* [WORK ORDER]:
Only the lines from the line holding "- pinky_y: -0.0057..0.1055" through the final line of the entries below are to be returned, exactly as they stand.
┄┄┄┄┄┄┄┄┄┄
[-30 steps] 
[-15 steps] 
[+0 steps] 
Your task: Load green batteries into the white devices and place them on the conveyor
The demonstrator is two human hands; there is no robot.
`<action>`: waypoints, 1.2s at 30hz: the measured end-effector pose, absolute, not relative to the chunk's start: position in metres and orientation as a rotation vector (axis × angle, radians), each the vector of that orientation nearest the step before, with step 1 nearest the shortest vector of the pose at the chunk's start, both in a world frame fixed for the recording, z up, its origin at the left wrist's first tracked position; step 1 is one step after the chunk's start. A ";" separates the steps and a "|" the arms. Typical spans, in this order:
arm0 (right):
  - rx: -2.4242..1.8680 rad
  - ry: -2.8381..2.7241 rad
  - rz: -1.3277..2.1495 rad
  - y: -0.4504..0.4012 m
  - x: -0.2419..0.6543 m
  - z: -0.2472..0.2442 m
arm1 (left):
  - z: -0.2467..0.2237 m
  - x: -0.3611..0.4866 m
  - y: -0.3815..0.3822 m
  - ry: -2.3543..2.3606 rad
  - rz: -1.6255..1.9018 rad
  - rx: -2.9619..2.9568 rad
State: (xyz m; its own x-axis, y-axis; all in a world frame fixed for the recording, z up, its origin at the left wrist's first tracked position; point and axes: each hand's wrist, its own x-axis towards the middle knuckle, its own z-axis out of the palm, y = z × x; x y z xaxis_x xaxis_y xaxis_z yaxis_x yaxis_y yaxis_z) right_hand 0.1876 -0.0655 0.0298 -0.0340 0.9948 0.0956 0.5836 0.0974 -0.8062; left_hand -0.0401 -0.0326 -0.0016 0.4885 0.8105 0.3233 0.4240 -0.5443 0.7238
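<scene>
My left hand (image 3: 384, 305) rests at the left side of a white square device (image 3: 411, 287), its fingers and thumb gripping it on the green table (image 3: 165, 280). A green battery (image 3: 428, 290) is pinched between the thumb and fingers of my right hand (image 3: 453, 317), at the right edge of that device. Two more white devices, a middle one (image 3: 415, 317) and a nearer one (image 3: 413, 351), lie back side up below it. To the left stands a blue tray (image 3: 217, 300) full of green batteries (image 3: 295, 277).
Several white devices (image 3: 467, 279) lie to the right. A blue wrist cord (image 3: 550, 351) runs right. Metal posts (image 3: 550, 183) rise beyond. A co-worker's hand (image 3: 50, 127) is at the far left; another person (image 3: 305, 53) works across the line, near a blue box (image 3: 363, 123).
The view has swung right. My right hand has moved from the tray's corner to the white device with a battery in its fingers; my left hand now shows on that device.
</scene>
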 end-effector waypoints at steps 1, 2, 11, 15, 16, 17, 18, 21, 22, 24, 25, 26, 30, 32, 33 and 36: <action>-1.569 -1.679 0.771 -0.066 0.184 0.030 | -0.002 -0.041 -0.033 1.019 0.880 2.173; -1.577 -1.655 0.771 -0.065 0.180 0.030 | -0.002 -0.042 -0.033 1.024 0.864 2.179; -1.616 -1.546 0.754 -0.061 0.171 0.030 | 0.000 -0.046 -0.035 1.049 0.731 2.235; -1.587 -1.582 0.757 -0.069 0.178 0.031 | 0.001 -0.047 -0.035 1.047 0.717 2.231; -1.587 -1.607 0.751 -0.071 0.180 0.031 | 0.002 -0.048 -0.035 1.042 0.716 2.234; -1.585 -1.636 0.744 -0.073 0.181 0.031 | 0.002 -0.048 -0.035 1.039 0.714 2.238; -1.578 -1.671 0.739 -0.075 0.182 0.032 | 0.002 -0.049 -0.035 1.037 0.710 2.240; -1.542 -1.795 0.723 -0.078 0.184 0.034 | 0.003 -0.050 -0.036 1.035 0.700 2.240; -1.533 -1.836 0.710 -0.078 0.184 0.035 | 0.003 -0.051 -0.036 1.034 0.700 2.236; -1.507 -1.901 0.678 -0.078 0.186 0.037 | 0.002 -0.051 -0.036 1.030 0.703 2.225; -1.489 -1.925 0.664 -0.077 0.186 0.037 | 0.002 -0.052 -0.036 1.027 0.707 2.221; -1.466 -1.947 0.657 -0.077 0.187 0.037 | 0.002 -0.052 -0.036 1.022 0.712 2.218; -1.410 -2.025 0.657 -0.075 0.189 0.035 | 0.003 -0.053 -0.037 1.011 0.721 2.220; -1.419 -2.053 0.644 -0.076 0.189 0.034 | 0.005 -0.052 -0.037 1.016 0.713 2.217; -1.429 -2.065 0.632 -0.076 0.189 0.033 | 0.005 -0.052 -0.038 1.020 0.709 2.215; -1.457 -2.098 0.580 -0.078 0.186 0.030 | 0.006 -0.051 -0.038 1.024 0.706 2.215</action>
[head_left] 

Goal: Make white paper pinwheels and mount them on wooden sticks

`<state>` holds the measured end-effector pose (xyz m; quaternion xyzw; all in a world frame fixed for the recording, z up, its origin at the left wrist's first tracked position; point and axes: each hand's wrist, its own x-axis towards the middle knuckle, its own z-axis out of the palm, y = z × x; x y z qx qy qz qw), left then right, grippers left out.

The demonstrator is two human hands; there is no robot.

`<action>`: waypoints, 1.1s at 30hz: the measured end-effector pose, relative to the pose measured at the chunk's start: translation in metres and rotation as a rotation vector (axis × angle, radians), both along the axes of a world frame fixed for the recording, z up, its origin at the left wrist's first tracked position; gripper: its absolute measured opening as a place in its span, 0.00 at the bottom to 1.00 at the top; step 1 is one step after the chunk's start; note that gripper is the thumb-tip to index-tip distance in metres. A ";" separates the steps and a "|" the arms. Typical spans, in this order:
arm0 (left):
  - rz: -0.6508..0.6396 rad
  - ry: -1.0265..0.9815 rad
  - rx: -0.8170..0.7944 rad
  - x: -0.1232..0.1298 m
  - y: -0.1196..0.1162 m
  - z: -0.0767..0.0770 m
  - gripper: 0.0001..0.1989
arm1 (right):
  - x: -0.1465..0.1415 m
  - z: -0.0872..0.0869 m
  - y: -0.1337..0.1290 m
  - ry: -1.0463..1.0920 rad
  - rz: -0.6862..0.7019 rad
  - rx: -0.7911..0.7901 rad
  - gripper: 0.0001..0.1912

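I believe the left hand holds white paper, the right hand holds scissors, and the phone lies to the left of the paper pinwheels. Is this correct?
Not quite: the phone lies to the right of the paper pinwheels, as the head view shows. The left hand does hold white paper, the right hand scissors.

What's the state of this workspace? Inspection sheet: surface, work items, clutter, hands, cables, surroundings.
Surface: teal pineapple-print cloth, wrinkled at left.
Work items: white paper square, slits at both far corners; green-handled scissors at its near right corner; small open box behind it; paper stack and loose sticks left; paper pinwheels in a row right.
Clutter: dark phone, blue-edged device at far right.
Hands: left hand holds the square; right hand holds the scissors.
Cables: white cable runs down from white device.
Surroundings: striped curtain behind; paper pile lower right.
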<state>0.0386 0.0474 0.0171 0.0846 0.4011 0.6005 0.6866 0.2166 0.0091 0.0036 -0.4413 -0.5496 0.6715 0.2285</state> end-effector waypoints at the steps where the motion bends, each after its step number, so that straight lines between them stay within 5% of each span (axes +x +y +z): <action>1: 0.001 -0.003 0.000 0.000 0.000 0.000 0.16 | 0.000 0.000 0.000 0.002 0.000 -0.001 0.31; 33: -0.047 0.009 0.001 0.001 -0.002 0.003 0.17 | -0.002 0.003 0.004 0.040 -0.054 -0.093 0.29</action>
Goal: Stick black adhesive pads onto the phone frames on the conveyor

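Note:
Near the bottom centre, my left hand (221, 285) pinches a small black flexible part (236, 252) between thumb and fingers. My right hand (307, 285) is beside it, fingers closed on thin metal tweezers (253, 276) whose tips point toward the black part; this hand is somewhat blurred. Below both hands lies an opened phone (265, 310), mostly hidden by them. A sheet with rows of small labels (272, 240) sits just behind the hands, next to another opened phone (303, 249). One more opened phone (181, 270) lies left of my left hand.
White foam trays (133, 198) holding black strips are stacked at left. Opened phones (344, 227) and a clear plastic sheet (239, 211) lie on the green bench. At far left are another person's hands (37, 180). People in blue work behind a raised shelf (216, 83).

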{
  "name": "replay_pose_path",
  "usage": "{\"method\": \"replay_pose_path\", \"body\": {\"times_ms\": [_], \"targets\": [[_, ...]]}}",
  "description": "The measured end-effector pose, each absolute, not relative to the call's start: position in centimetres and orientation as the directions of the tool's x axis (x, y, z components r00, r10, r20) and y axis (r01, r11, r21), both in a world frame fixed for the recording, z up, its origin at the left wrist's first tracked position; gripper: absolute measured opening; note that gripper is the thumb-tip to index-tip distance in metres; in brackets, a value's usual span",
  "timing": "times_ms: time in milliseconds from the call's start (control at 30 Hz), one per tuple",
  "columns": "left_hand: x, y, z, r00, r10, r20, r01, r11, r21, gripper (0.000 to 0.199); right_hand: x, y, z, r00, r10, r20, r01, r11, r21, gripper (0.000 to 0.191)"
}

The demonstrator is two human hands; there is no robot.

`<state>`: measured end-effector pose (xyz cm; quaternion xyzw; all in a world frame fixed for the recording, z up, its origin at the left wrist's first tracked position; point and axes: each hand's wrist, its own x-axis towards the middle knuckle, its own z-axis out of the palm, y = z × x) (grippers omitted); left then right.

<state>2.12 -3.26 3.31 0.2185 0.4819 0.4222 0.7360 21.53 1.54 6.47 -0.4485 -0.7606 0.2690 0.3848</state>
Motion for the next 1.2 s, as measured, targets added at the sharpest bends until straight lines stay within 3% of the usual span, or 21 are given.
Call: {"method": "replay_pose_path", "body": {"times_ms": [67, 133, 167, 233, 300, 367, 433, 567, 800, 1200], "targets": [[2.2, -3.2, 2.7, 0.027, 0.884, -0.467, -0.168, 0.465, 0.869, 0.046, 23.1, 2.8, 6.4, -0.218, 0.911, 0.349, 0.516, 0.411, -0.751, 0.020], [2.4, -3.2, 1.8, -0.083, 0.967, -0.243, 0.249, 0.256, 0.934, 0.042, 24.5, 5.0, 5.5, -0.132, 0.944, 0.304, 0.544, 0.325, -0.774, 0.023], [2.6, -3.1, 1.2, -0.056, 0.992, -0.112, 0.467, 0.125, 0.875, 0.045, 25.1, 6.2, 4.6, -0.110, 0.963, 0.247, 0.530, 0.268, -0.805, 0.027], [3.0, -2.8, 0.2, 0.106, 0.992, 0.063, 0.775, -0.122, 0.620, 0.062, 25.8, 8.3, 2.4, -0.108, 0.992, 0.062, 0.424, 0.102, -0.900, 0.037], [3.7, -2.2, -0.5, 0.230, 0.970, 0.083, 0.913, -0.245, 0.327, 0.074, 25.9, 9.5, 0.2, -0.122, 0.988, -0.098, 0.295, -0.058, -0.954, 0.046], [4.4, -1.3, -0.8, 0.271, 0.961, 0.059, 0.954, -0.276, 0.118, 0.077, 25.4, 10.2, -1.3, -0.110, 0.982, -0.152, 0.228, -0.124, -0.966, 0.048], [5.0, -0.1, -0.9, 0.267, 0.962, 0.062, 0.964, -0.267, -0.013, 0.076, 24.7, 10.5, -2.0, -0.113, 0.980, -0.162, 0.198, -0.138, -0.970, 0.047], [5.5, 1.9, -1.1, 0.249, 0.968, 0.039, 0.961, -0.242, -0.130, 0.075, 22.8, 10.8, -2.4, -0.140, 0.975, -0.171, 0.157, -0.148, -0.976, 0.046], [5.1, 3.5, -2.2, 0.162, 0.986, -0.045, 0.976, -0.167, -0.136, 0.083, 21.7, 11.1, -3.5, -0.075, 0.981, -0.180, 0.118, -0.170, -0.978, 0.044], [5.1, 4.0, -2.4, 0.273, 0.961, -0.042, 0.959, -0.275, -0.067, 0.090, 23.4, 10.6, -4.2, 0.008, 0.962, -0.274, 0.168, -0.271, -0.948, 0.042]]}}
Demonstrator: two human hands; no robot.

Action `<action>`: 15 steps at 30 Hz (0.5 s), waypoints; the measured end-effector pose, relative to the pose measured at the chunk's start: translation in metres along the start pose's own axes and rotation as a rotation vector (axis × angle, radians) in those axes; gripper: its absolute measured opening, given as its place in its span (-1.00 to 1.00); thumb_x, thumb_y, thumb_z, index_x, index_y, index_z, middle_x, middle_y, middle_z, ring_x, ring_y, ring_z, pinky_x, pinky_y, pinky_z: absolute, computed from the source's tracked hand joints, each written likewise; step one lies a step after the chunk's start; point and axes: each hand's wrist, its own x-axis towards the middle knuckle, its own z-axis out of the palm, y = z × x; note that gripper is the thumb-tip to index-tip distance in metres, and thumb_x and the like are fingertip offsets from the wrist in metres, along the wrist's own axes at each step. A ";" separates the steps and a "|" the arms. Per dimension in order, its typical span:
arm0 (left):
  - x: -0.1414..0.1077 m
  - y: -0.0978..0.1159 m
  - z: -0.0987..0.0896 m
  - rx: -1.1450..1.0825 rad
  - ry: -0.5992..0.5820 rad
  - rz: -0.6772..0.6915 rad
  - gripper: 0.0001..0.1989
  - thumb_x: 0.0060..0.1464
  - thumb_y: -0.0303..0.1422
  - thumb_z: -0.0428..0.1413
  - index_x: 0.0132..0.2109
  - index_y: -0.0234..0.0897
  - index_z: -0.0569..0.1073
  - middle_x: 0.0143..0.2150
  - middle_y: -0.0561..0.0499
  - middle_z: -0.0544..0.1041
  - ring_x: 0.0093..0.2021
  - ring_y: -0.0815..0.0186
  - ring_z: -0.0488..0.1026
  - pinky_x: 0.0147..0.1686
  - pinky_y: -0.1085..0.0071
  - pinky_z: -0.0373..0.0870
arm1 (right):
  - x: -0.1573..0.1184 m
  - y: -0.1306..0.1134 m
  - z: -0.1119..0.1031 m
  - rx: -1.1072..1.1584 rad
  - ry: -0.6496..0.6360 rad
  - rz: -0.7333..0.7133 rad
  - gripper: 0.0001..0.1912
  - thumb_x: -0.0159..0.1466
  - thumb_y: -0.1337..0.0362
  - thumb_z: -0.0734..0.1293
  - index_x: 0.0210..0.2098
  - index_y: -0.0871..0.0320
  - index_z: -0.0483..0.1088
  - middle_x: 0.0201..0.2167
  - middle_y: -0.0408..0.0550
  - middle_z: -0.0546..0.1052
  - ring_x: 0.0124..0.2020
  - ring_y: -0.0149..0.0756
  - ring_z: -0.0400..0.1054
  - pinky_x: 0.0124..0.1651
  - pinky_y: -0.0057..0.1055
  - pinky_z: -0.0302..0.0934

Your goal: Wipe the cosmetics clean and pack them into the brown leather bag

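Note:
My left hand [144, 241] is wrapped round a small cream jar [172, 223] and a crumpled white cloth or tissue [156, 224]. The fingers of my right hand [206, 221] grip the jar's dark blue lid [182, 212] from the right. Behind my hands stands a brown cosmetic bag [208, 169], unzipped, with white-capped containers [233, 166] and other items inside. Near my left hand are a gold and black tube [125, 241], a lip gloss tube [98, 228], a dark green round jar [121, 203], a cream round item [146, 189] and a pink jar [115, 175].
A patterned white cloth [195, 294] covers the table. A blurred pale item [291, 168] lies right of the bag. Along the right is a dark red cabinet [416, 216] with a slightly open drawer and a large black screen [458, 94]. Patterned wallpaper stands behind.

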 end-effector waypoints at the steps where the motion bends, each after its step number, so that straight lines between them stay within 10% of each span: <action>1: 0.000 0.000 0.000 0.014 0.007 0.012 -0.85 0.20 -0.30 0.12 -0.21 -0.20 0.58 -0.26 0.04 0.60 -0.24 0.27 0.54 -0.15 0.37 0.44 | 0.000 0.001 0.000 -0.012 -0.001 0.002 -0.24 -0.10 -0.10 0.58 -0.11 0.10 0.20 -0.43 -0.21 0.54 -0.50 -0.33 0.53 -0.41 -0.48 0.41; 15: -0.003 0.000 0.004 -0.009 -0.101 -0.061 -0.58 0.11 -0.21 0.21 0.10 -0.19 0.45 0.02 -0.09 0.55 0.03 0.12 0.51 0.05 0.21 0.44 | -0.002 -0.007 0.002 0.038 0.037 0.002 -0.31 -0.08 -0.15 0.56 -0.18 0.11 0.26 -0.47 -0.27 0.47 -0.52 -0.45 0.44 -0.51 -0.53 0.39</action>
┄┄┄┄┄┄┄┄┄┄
* [OUTPUT OF THE EXERCISE]:
  - pinky_y: -0.0057..0.1055
  - pinky_z: -0.0302..0.0934

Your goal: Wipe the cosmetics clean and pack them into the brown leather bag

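Note:
My left hand [144, 241] is wrapped round a small cream jar [172, 223] and a crumpled white cloth or tissue [156, 224]. The fingers of my right hand [206, 221] grip the jar's dark blue lid [182, 212] from the right. Behind my hands stands a brown cosmetic bag [208, 169], unzipped, with white-capped containers [233, 166] and other items inside. Near my left hand are a gold and black tube [125, 241], a lip gloss tube [98, 228], a dark green round jar [121, 203], a cream round item [146, 189] and a pink jar [115, 175].
A patterned white cloth [195, 294] covers the table. A blurred pale item [291, 168] lies right of the bag. Along the right is a dark red cabinet [416, 216] with a slightly open drawer and a large black screen [458, 94]. Patterned wallpaper stands behind.
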
 end-effector waypoints at the steps where the motion bends, each after its step number, so that straight lines between them stay within 10% of each span: <action>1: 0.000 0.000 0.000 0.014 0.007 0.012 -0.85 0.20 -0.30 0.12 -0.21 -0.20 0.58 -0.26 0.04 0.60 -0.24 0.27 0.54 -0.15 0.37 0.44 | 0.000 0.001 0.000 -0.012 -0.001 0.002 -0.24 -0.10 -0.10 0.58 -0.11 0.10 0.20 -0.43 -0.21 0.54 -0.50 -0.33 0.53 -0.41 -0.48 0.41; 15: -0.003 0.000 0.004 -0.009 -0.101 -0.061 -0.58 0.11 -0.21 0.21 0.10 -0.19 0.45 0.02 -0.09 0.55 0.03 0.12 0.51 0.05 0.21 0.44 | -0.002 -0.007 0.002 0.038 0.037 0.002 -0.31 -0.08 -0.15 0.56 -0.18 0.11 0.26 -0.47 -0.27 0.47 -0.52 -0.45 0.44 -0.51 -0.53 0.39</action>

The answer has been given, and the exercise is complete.